About this blog…

I am employed by Netnod as head of engineering, research and development and am among other things chair of the Security and Stability Advisory Committee at ICANN. You can find CV and photos of me at this page.

As I wear so many hats, I find it being necessary to somewhere express my personal view on things. This is the location where that happens. Postings on this blog, or at Facebook, Twitter etc, falls under this policy.

The views expressed on this post are mine and do not necessarily reflect the views of Netnod or any other of the organisations I have connections to.

Police take computers from wrong person

In IDG today we can read (in Swedish, google translation to English here) that the police linked the wrong address with an IP-address when they where looking for child pornography. The police has now reported themselves to an internal investigation on what really happened, and I think it is important to really check this. Was the wrong IP address sent to the ISP (when the street address was asked for), was the time and date for the use of the IP address wrong, or did the ISP do the wrong thing?

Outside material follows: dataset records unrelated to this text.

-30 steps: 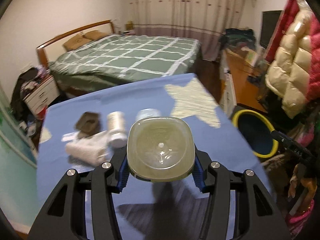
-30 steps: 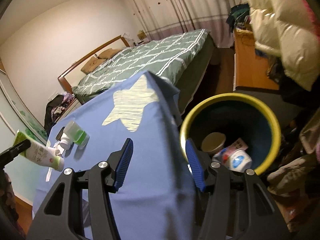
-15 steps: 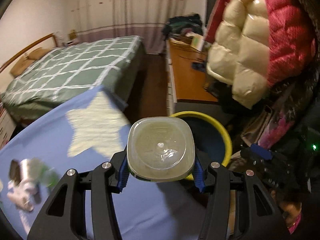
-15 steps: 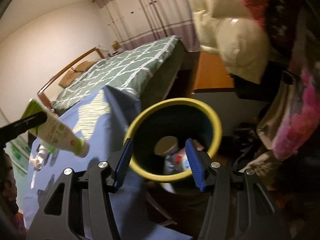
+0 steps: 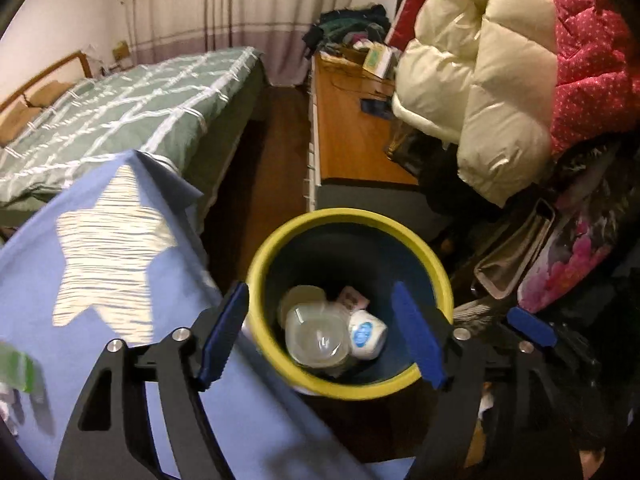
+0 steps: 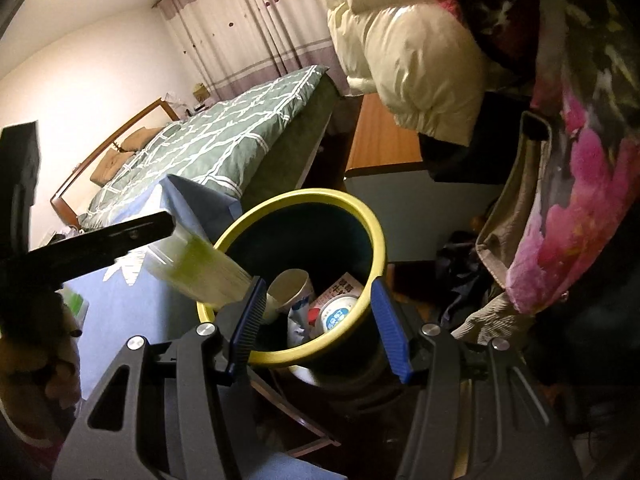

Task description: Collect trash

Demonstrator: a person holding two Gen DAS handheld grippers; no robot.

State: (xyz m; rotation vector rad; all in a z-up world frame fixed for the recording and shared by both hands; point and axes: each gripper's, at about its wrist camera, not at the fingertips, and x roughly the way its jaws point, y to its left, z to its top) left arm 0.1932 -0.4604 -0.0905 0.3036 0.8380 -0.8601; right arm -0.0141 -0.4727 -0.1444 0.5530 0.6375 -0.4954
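Left wrist | left claw (image 5: 320, 336) just opened, empty, over bin (image 5: 436, 272) | right claw (image 6: 318, 320) apart, empty | labels unreadable

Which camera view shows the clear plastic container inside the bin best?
The left wrist view: the clear plastic container lies face-up in the yellow-rimmed bin, unobstructed. In the right wrist view, the bin's near wall hides it, or I cannot pick it out.

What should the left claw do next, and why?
Probably swing the left gripper back over the blue table for more trash. Its jaws have just been opening and nothing sits between the pads. The bottle is free of them, inside the rim of the bin. A blurred green item lies at the table's left edge.
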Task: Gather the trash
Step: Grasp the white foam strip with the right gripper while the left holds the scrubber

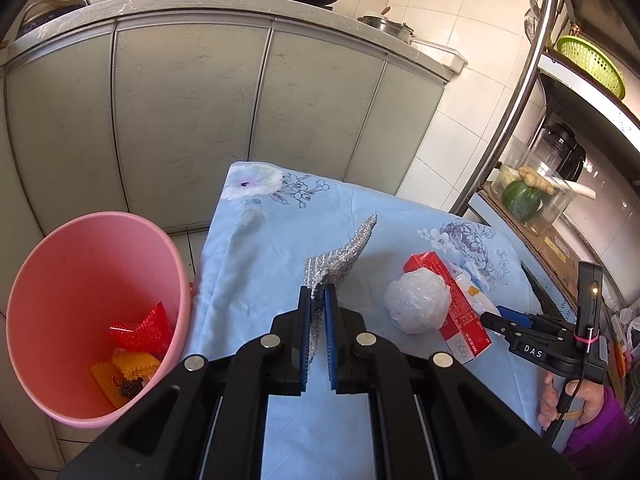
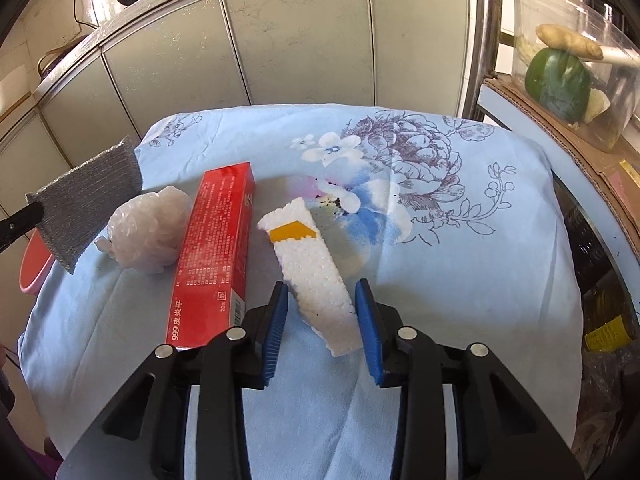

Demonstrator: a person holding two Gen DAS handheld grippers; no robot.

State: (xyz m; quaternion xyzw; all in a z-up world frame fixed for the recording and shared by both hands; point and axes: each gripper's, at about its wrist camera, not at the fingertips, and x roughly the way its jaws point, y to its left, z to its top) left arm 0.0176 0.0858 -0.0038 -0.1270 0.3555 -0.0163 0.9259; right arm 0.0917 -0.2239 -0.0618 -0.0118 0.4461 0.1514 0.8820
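Observation:
My left gripper (image 1: 319,296) is shut on a silver scouring cloth (image 1: 344,256) and holds it above the blue floral tablecloth (image 1: 260,260); the cloth also shows in the right wrist view (image 2: 86,204). A pink bin (image 1: 80,256) with red and orange scraps stands on the floor to the left. My right gripper (image 2: 322,300) is open, its jaws on either side of a white foam piece (image 2: 310,264) with a yellow patch. A red box (image 2: 216,256) and a crumpled plastic bag (image 2: 146,234) lie to its left.
Grey kitchen cabinets (image 1: 180,120) stand behind the table, with pans on the counter. A metal shelf (image 1: 532,92) at the right holds a clear container with vegetables (image 2: 560,76) on a cardboard box. A green basket (image 1: 592,64) sits higher up.

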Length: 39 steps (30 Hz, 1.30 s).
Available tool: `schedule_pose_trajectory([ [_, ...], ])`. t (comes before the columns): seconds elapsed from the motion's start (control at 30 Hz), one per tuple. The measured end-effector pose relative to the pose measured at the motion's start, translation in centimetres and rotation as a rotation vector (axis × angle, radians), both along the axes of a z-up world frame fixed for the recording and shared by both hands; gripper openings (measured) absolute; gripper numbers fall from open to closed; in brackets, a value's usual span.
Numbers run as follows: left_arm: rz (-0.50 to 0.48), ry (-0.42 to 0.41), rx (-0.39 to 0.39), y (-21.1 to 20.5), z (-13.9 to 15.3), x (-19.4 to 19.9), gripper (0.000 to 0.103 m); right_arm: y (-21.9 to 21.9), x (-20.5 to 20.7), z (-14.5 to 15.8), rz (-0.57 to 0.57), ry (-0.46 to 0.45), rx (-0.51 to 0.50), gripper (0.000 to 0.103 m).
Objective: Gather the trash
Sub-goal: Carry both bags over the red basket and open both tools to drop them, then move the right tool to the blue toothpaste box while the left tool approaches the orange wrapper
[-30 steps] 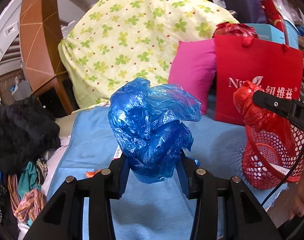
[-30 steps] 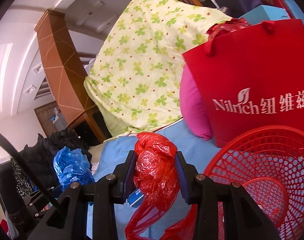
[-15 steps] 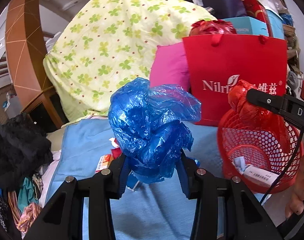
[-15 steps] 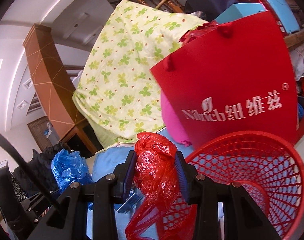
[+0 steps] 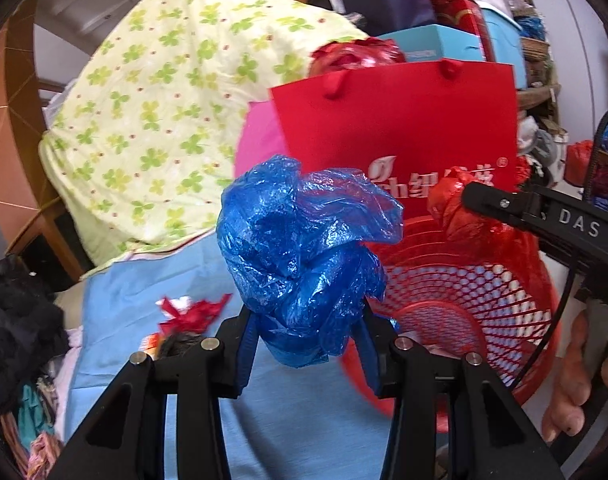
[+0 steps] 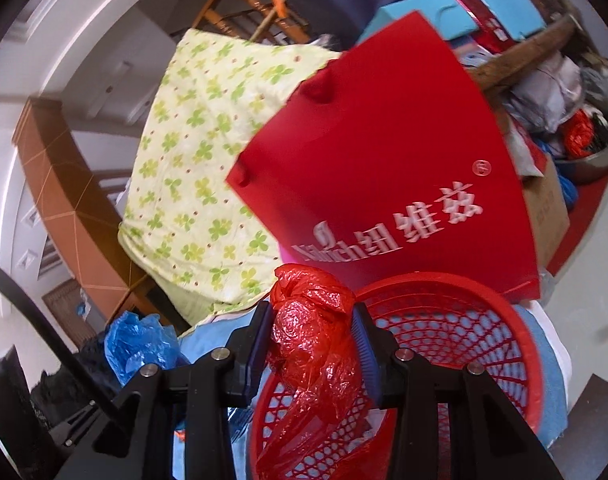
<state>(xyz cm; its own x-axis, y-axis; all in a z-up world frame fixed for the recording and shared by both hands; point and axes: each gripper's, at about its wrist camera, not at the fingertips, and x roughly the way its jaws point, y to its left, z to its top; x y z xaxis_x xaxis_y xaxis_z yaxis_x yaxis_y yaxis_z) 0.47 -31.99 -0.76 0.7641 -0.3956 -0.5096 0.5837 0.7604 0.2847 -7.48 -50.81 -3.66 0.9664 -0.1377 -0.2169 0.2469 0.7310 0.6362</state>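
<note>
Bulging out above the black fingers, a crumpled blue plastic bag (image 5: 304, 256) sits pinched in the left claw (image 5: 305, 340), whose jaws are easing apart while the blue pads on both sides remain against the plastic. That bag hangs above a light blue cloth (image 5: 136, 360) and just beside the near rim of a red mesh basket (image 5: 463, 304). To the right, the right claw (image 6: 315, 340) grips a crumpled red plastic bag (image 6: 315, 344); its jaws are likewise opening, with the pads on either side of the bag's knotted upper part. The red bag hangs over the left rim of the basket, its loose tail trailing down into the basket's mouth. Small scraps lie on the basket floor, too blurred to identify. A red paper shopping bag (image 5: 399, 128) with white lettering stands directly behind the basket, with a pink cushion (image 5: 256, 144) at its left and a yellow-green clover-print quilt (image 5: 176, 112) piled farther left. A red scrap (image 5: 192, 312) lies on the blue cloth left of the left claw. A person's fingers (image 5: 563, 384) show at the lower right of the left wrist view, around the right claw's handle.
</note>
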Motion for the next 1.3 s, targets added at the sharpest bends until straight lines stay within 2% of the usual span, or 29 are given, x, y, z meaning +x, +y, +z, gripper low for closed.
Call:
schedule_pose_trajectory([
  [0.13,-0.093,0.084,-0.044,-1.5,-0.8,0.2,0.05,-1.7,-0.6,-0.7,-0.024,0.012,0.062,0.048],
  [0.17,-0.116,0.112,-0.052,-1.8,-1.1,0.4,0.051,-2.1,-0.7,-1.0,-0.028,0.017,0.08,0.052],
  [0.2,-0.127,0.133,-0.058,-2.0,-1.4,0.6,0.056,-2.4,-0.7,-1.1,-0.031,0.022,0.091,0.06],
  [0.23,-0.143,0.165,-0.066,-2.1,-1.8,1.0,0.059,-2.6,-0.6,-1.2,-0.032,0.029,0.104,0.063],
  [0.37,-0.146,0.242,-0.11,-1.5,-3.1,2.1,0.06,-2.7,-0.3,-1.2,-0.034,0.028,0.115,0.063],
  [0.47,-0.12,0.265,-0.136,-0.1,-3.4,3.2,0.061,-1.9,0.0,-0.8,-0.032,0.018,0.085,0.063],
  [0.6,-0.053,0.263,-0.157,3.1,-3.6,4.9,0.061,0.1,0.6,0.1,-0.028,0.008,0.017,0.063],
  [0.73,0.054,0.239,-0.152,7.9,-4.4,7.1,0.063,2.8,1.6,1.3,0.007,-0.03,-0.051,0.063],
  [0.97,0.375,0.256,-0.154,20.4,-8.1,11.8,0.063,9.1,5.1,2.6,0.14,-0.07,-0.146,0.063],
  [1.13,0.524,0.25,-0.18,27.2,-9.6,13.4,0.063,14.1,9.7,1.7,0.271,0.008,-0.159,0.063],
  [1.3,0.613,0.264,-0.188,30.9,-11.1,14.9,0.063,17.6,14.1,-0.6,0.352,0.135,-0.12,0.063],
])
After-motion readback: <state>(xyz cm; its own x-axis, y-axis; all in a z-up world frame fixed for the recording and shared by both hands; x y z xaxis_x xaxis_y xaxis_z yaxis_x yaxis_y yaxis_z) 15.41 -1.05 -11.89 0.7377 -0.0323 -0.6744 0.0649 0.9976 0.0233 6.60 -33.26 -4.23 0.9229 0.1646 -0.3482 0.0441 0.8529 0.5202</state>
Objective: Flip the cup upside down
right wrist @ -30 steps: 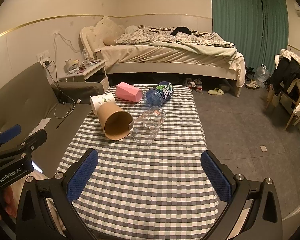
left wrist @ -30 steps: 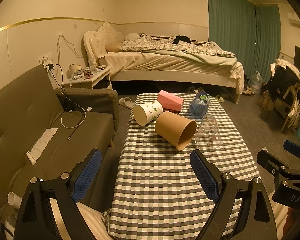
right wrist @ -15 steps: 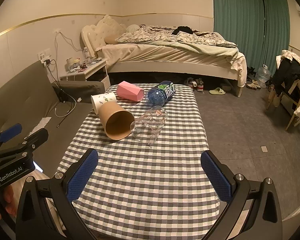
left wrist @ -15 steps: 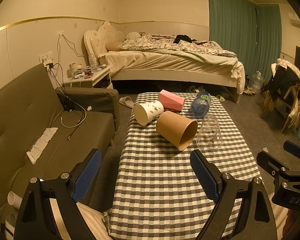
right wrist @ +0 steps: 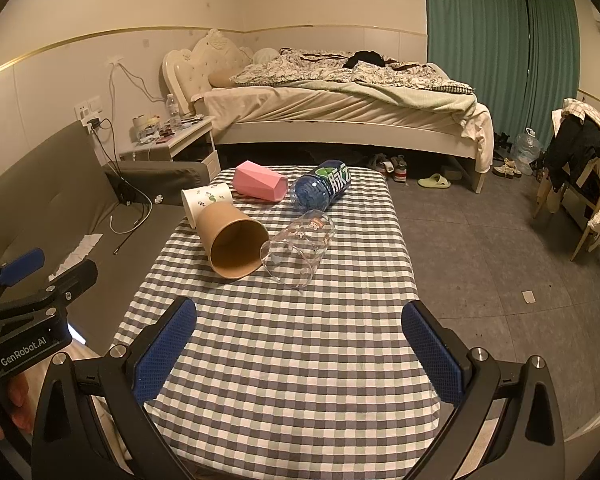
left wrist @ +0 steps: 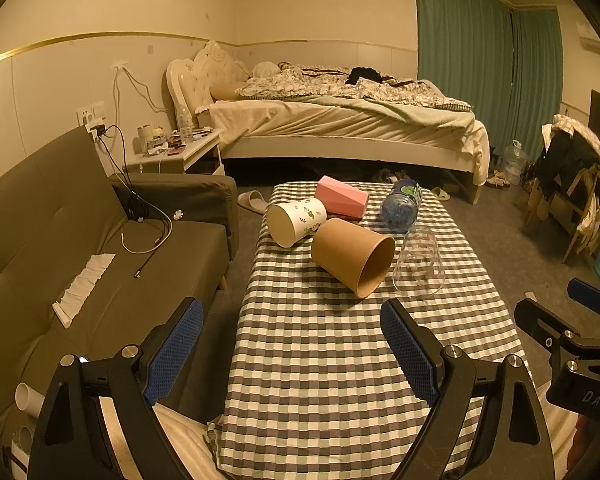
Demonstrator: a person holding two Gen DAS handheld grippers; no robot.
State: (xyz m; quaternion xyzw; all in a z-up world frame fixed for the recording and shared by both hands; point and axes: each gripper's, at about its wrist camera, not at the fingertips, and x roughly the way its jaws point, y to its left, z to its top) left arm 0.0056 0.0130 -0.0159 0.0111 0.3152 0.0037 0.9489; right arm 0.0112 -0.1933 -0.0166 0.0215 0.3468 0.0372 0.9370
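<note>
In my left wrist view, the left gripper point(left wrist: 292, 344) sat at the bottom of the frame with its blue-padded fingers point(left wrist: 174, 350) spread wide and nothing between them. It hung over the near left edge of the checkered table point(left wrist: 328, 380), well short of the cups. The right wrist view showed the same for the right gripper point(right wrist: 300, 348): jaws wide apart, empty, over the near end of the cloth.

The cups lay in the middle of both frames, all on their sides. In the right view I saw the brown paper cup point(right wrist: 232, 242) with its open mouth turned toward my camera, and the clear glass cup point(right wrist: 300, 250) just to its right, touching or nearly touching it; I could not tell which. Up and left of the brown one lay the white paper cup with green leaf print point(right wrist: 204, 202), its rim facing left. Above those, toward the top of the table, rested the pink faceted cup point(right wrist: 260, 186) and, beside it on the right, a blue water bottle point(right wrist: 322, 190), also lying down.

In the left view the other gripper's body showed at the lower right edge. A grey sofa point(left wrist: 60, 240) filled the left of that frame and a bed point(left wrist: 340, 120) ran across the upper middle.
</note>
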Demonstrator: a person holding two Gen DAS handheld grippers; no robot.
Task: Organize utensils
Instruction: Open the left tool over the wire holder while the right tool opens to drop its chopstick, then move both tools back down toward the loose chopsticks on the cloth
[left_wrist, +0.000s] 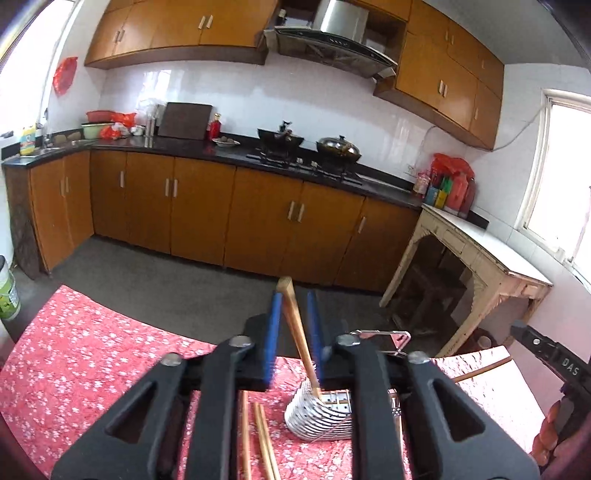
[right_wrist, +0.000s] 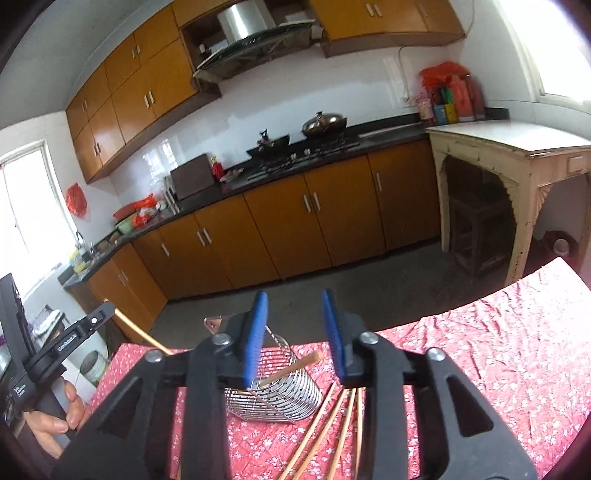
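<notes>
In the left wrist view, the left gripper (left_wrist: 293, 325) sits at lower centre with 1 chopstick (left_wrist: 297, 332) between its blue pads (left_wrist: 274, 314). The stick's long axis runs steeply, thick square end up and slightly left at mid-frame, thin end down and right into the rack (left_wrist: 317, 417). The pads stand a little apart around it; the left pad seems to touch the stick, but whether the right one presses it I cannot tell. The rack, a metal wire holder with a curved slatted front, stands on the red floral cloth (left_wrist: 92, 350) in the lower centre. At least 3 loose chopsticks (left_wrist: 260, 439) lie on the cloth just left of the rack, pointing roughly up-down in the frame.

In the right wrist view, the right gripper (right_wrist: 293, 328) is spread wide at lower centre, nothing between its pads. Below it the rack (right_wrist: 280, 398) holds a stick (right_wrist: 291, 367) that leans out, its end pointing up and right. Several loose sticks (right_wrist: 325, 432) fan across the cloth (right_wrist: 480, 369) just right of the rack, long axes running from lower left to upper right. At the left edge the left gripper (right_wrist: 107, 310) shows, with its stick (right_wrist: 140, 332) slanting down and right toward the rack, and a hand (right_wrist: 59, 417) on its handle.
</notes>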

When we have the shared responsibility we have today with the Internet, it is so extremely important we agree on how to pass data between us, what data we pass between us, so that the risk for mistakes made by humans end up being minimized. Because regardless of how simple the error is, the person that end up being challenged by the police of committing a crime (in this case hosting child pornography), just saying “sorry” is not good enough.

The police must get proper tools so that their work is cheaper and better, more effective while minimizing risk for errors like these, and minimizing the risk for intrusion of privacy. We have to fight crime, but not more. Right?

This is for me one of the main reasons I in the investigation for implementation of the data retention directive in Sweden pushed hard for text stating that the timestamps in the logs have to be related to official Swedish Time. And why I strongly support the Swedish Government continue finance NTP servers in Sweden so that NTP access to the Swedish Time is continuing being free of charge.